WORK ORDER. Reproduce precisely the lines of the listing below, starting with the line that contains "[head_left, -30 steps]" and stopping after the line that contains "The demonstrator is"; include nothing else.

-------- DATA SHOWN --------

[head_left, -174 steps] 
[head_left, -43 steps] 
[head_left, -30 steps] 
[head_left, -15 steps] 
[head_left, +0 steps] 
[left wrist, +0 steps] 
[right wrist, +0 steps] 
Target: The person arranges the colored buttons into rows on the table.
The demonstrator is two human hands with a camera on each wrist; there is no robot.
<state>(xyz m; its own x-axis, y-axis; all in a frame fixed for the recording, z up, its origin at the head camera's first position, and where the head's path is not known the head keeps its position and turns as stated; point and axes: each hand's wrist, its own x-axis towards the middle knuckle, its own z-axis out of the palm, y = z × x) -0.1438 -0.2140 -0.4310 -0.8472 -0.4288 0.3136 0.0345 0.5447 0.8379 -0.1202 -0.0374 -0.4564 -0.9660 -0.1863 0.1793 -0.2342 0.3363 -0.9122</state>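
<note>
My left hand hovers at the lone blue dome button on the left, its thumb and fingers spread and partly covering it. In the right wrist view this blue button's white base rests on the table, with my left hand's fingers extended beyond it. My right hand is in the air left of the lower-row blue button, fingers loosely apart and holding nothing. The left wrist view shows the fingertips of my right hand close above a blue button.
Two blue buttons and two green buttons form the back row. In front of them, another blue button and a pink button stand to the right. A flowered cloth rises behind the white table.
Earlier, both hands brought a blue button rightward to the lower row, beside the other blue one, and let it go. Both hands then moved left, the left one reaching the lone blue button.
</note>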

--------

TASK OUTPUT.
[head_left, -30 steps] 
[head_left, -15 steps] 
[head_left, +0 steps] 
[left wrist, +0 steps] 
[right wrist, +0 steps] 
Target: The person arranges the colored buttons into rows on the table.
The demonstrator is two human hands with a camera on each wrist; there is no robot.

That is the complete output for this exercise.